▶ ASSIGNMENT
Apart from the pictures, reproduce the data below exactly as it stands.

*** EXERCISE DATA ***

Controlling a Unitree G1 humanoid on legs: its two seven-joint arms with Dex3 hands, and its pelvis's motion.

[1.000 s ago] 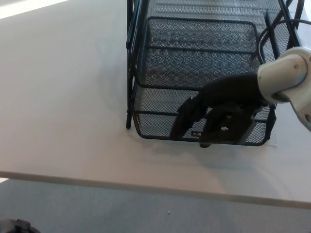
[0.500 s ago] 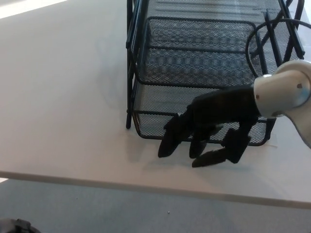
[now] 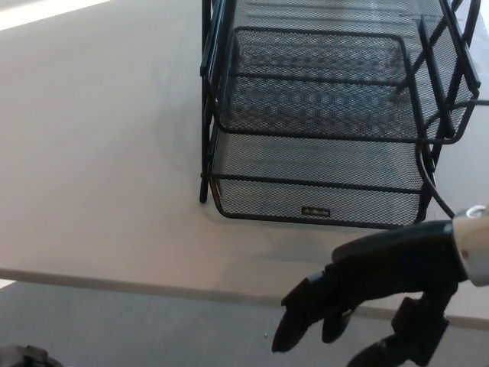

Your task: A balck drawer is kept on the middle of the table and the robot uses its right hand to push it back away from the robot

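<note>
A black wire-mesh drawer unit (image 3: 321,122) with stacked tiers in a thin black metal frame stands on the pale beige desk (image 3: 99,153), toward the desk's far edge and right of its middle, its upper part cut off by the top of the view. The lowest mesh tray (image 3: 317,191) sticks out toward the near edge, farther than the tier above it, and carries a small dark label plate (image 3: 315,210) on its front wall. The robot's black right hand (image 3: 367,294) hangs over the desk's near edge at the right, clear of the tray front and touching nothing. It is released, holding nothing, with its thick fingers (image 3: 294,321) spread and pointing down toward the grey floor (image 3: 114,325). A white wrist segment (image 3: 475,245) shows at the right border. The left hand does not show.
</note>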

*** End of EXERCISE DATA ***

▶ RESPONSE
Controlling a Unitree G1 humanoid on legs: its two seven-joint arms with Dex3 hands, and its pelvis's motion.

[1.000 s ago] 
[0.500 s ago] 
[now] 

Your task: A balck drawer is kept on the middle of the table and the robot uses its right hand to push it back away from the robot

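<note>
A black wire-mesh drawer unit (image 3: 321,122) with stacked tiers in a thin black metal frame stands on the pale beige desk (image 3: 99,153), toward the desk's far edge and right of its middle, its upper part cut off by the top of the view. The lowest mesh tray (image 3: 317,191) sticks out toward the near edge, farther than the tier above it, and carries a small dark label plate (image 3: 315,210) on its front wall. The robot's black right hand (image 3: 367,294) hangs over the desk's near edge at the right, clear of the tray front and touching nothing. It is released, holding nothing, with its thick fingers (image 3: 294,321) spread and pointing down toward the grey floor (image 3: 114,325). A white wrist segment (image 3: 475,245) shows at the right border. The left hand does not show.
</note>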

What appears above is the complete answer to the exercise.